◆ How to complete this task
Copy the data below verbatim, leaving no line out.

>>>

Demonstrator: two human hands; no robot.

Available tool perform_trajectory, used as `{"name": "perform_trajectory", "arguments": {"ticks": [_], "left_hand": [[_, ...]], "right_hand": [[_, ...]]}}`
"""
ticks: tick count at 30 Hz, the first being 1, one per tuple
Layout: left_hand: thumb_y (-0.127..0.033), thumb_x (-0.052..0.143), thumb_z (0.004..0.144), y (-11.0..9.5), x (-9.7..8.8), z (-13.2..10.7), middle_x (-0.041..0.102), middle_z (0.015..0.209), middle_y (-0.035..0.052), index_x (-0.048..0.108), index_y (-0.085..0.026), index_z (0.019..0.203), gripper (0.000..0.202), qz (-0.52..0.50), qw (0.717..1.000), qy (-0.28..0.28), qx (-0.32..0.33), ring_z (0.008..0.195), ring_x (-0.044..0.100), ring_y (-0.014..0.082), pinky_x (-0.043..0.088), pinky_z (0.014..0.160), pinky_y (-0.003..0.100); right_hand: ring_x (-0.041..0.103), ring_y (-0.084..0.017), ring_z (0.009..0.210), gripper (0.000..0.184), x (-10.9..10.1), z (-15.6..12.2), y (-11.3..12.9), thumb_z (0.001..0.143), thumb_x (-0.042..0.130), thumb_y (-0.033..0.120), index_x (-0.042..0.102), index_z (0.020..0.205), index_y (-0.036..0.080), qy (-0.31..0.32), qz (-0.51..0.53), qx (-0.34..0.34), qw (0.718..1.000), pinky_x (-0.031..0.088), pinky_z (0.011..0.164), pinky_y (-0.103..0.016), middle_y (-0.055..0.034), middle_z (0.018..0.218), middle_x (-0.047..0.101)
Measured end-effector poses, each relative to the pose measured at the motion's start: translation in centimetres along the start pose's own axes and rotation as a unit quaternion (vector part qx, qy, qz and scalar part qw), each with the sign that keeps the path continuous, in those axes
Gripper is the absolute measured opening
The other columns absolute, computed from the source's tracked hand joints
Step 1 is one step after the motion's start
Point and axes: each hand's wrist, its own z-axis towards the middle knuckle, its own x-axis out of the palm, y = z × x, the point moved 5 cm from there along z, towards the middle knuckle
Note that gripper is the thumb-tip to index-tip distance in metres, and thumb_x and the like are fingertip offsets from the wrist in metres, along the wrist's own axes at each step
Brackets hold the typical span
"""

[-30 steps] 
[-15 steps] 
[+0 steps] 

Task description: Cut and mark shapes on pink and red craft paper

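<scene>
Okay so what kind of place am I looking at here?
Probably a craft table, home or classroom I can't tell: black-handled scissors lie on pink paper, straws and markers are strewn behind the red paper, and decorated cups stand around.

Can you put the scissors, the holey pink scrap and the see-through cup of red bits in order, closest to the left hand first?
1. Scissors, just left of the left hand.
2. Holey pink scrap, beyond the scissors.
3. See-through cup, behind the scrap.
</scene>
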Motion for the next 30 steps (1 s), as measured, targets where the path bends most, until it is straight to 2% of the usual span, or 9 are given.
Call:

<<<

◆ Answer below
Demonstrator: two human hands; no robot.

Available tool perform_trajectory, used as `{"name": "perform_trajectory", "arguments": {"ticks": [_], "left_hand": [[_, ...]], "right_hand": [[_, ...]]}}`
"""
ticks: tick count at 30 Hz, the first being 1, one per tuple
Layout: left_hand: thumb_y (-0.127..0.033), thumb_x (-0.052..0.143), thumb_z (0.004..0.144), y (-11.0..9.5), x (-9.7..8.8), z (-13.2..10.7), middle_x (-0.041..0.102), middle_z (0.015..0.209), middle_y (-0.035..0.052), index_x (-0.048..0.108), index_y (-0.085..0.026), index_z (0.019..0.203), gripper (0.000..0.202), qz (-0.52..0.50), qw (0.717..1.000), qy (-0.28..0.28), qx (-0.32..0.33), ring_z (0.008..0.195), ring_x (-0.044..0.100), ring_y (-0.014..0.082), pinky_x (-0.043..0.088), pinky_z (0.014..0.160), pinky_y (-0.003..0.100); right_hand: ring_x (-0.041..0.103), ring_y (-0.084..0.017), ring_z (0.009..0.210), gripper (0.000..0.184), x (-10.9..10.1), z (-15.6..12.2), y (-11.3..12.9), thumb_z (0.001..0.143), thumb_x (-0.042..0.130), thumb_y (-0.033..0.120), index_x (-0.042..0.102), index_z (0.020..0.205), index_y (-0.036..0.080), qy (-0.31..0.32), qz (-0.51..0.53), qx (-0.34..0.34), qw (0.718..1.000), pinky_x (-0.031..0.088), pinky_z (0.011..0.164), pinky_y (-0.103..0.016), middle_y (-0.055..0.034), middle_z (0.018..0.218), middle_x (-0.047..0.101)
Measured end-effector poses, each relative to the pose measured at the motion's start: translation in centimetres along the start pose's own axes and rotation as a unit quaternion (vector part qx, qy, qz and scalar part qw), each with the sign that keeps the path continuous, in those axes
Gripper is the absolute measured opening
The other columns absolute, computed from the source's tracked hand joints
Step 1 is one step after the motion's start
Point and axes: each hand's wrist, its own z-axis towards the middle knuckle, its own x-axis out of the palm, y = z × x, the point moved 5 cm from there along z, towards the middle knuckle
Note that gripper is the thumb-tip to index-tip distance in metres, and thumb_x and the like are fingertip offsets from the wrist in metres, along the wrist's own axes at each step
Brackets hold the typical span
"""

[-30 steps] 
[-15 steps] 
[+0 steps] 

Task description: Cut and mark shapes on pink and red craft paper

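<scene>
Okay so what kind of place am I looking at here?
Probably a craft table, home or classroom I can't tell: black-handled scissors lie on pink paper, straws and markers are strewn behind the red paper, and decorated cups stand around.

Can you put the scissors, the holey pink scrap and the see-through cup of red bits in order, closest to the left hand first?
1. Scissors, just left of the left hand.
2. Holey pink scrap, beyond the scissors.
3. See-through cup, behind the scrap.
</scene>
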Motion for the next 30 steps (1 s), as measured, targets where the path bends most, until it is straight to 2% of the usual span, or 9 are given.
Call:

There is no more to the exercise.